| ABOUT THIS EXERCISE |
Read the lines below and count those that have the word "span". Respond with the number only.

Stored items
=-=-=-=-=
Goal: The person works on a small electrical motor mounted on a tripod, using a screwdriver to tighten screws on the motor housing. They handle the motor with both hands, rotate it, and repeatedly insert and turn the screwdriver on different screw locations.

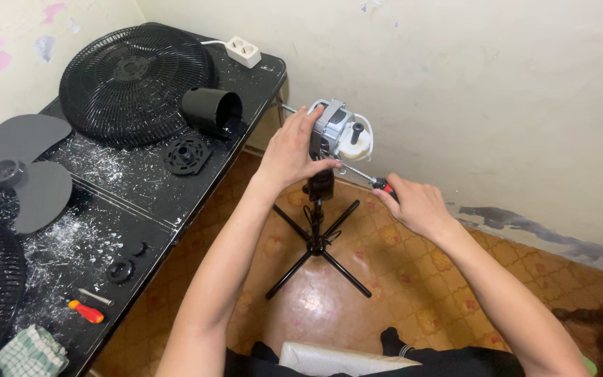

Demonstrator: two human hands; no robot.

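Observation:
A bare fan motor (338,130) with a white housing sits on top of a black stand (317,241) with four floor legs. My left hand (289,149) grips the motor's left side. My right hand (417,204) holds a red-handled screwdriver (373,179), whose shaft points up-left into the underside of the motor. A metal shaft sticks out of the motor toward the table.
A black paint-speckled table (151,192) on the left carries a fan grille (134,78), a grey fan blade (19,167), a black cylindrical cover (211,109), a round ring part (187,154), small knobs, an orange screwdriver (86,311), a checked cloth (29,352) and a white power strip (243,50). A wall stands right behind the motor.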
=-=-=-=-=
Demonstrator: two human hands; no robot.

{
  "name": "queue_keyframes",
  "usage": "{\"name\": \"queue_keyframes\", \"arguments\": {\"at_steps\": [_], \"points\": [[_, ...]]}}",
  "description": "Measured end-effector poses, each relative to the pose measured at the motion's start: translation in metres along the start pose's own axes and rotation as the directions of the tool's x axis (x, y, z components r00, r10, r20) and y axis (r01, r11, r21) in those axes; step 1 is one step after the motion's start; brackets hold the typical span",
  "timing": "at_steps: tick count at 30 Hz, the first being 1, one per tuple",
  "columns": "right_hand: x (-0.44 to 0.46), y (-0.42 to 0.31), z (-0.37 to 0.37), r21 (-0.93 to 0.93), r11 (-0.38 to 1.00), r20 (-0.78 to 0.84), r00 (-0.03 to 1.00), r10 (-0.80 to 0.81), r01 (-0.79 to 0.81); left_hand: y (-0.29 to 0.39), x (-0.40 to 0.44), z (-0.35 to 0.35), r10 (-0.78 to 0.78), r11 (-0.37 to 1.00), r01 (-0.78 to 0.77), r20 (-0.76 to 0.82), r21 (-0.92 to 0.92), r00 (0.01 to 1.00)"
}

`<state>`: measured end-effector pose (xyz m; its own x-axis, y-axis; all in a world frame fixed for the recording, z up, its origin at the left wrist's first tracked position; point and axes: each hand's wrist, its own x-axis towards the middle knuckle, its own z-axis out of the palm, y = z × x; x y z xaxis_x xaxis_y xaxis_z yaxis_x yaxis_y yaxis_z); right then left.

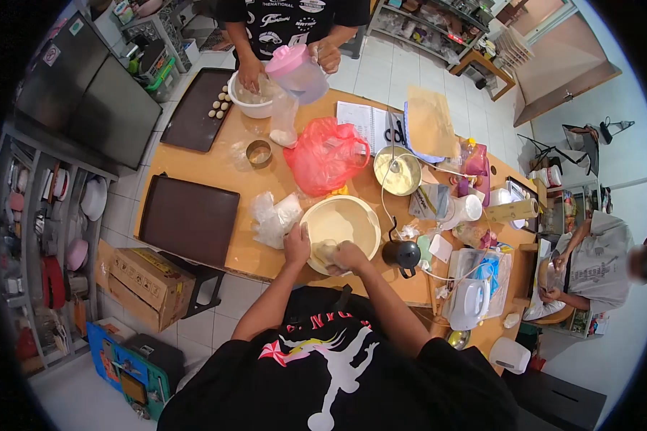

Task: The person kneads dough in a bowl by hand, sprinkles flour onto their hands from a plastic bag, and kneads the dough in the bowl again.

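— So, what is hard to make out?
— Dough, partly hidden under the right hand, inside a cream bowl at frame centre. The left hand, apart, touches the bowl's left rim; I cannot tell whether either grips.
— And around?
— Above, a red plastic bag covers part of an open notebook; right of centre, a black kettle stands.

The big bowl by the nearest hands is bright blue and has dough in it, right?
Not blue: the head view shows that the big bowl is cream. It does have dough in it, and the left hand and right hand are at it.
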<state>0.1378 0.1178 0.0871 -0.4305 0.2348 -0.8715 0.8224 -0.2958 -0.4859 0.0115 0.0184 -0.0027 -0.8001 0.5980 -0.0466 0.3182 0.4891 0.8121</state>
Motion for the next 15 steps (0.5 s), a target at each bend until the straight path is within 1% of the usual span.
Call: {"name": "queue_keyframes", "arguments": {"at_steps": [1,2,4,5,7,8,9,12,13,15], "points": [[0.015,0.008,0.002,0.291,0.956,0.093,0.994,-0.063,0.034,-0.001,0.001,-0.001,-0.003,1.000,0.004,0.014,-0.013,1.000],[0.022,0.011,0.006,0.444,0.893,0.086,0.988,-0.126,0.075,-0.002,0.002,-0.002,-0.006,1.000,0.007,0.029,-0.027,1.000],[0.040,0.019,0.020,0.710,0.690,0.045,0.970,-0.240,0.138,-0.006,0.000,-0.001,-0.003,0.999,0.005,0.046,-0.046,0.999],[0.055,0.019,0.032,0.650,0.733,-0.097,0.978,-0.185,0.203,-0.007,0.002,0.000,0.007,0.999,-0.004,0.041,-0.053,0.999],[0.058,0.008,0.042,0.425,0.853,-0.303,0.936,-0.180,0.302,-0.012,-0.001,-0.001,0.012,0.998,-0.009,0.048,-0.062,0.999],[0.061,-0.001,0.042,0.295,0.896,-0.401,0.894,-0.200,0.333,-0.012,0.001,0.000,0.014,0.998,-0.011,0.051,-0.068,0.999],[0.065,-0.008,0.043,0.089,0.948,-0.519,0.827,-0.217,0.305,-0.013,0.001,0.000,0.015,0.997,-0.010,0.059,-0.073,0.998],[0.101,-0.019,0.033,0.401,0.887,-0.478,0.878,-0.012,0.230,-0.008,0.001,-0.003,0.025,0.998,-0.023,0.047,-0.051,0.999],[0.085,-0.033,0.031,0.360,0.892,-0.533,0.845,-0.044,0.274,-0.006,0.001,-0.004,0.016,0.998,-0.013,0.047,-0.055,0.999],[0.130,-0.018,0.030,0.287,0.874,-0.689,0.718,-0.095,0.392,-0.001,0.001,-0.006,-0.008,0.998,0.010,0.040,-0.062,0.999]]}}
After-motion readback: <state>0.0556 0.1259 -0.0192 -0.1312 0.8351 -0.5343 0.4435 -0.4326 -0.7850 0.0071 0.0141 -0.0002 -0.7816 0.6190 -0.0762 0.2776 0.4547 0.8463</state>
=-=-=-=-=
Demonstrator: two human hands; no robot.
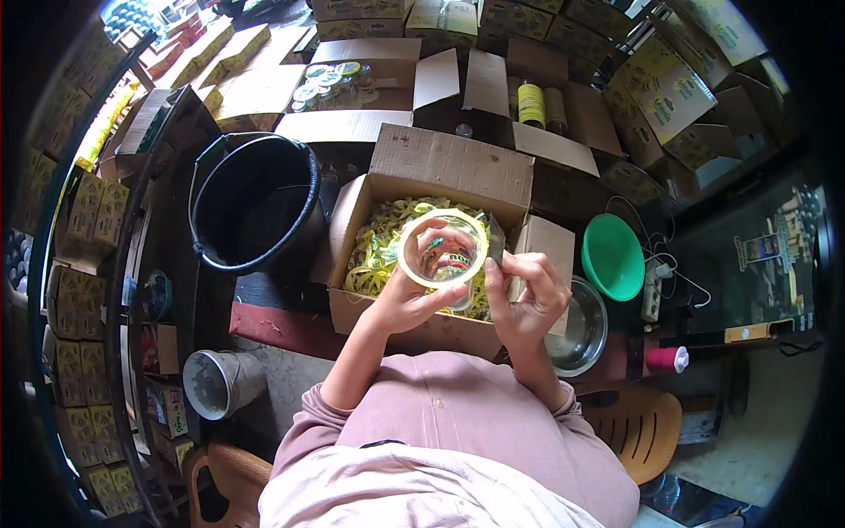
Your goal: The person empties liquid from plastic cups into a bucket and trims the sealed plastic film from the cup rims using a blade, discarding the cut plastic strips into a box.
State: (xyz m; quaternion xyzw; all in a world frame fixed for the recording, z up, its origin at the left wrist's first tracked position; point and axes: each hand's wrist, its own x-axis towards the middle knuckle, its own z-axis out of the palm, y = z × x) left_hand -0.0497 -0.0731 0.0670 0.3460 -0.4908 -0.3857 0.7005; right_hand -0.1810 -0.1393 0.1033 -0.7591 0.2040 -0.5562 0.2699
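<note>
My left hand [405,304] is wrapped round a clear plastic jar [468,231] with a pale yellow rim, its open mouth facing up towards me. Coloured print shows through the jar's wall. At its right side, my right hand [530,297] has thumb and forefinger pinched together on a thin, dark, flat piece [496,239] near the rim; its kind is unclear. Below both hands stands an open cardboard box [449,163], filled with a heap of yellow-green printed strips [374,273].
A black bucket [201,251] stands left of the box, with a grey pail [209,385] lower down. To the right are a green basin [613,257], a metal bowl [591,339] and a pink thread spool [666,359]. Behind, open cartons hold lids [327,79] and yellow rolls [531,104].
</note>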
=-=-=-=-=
| OUTPUT |
2